Note that this patch requires a 'make proto'. It also requires changes
to an existing smb.conf: you should no longer quote the arguments used
in 'print command' or 'message command'.
Peter
[does anyone have *any idea* how long 'cvs diff' takes? These days the
public cvs server is s-l-o-w.... (:]
Index: lib/util_str.c
===================================================================
RCS file: /cvsroot/samba/source/lib/util_str.c,v
retrieving revision 1.20
diff -u -r1.20 util_str.c
--- lib/util_str.c 2000/08/29 14:33:39 1.20
+++ lib/util_str.c 2000/10/21 09:41:09
@@ -909,43 +909,6 @@
return dest;
}
-/*******************************************************************
- Paranoid strcpy into a buffer of given length (includes terminating
- zero. Strips out all but 'a-Z0-9' and replaces with '_'. Deliberately
- does *NOT* check for multibyte characters. Don't change it !

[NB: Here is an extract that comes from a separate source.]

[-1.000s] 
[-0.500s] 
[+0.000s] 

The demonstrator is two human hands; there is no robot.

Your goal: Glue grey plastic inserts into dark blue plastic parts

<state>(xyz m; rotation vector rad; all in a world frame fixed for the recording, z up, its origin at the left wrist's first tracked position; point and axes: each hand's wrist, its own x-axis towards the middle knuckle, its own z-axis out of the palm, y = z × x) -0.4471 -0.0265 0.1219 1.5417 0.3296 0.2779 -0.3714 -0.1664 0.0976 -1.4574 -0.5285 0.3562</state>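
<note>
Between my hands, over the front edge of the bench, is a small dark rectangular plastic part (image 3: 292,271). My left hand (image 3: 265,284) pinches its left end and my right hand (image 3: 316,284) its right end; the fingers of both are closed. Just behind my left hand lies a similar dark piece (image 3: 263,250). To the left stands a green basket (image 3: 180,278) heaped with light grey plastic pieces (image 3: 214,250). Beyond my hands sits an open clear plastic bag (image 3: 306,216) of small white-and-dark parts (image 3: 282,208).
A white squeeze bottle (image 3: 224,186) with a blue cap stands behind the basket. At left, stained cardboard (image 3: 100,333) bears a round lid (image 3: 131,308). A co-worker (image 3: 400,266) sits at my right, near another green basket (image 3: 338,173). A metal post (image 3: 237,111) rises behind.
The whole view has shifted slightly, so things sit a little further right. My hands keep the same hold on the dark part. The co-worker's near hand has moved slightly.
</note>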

-********************************************************************/
-
-char *alpha_strcpy(char *dest, const char *src, size_t maxlength)
-{
- size_t len, i;
-
- if (!dest) {
- DEBUG(0,("ERROR: NULL dest in alpha_strcpy\n"));
- return NULL;
- }
-
- if (!src) {
- *dest = 0;
- return dest;
- }
-
- len = strlen(src);
- if (len >= maxlength)
- len = maxlength - 1;
-
- for(i = 0; i < len; i++) {
- int val = (src[i] & 0xff);
- if(isupper(val) ||islower(val) || isdigit(val))
- dest[i] = src[i];
- else
- dest[i] = '_';
- }
-
- dest[i] = '\0';
-
- return dest;
-}
-
/****************************************************************************
Like strncpy but always null terminates. Make sure there is room!
The variable n should always be one less than the available size.
@@ -1186,6 +1149,88 @@
string_sub(s, pattern, insert, sizeof(pstring));
}
+/****************************************************************************
+similar to string_sub() but the only mangling done is to make the
+result Bourne-shell-safe. Use this for constructing shell commands.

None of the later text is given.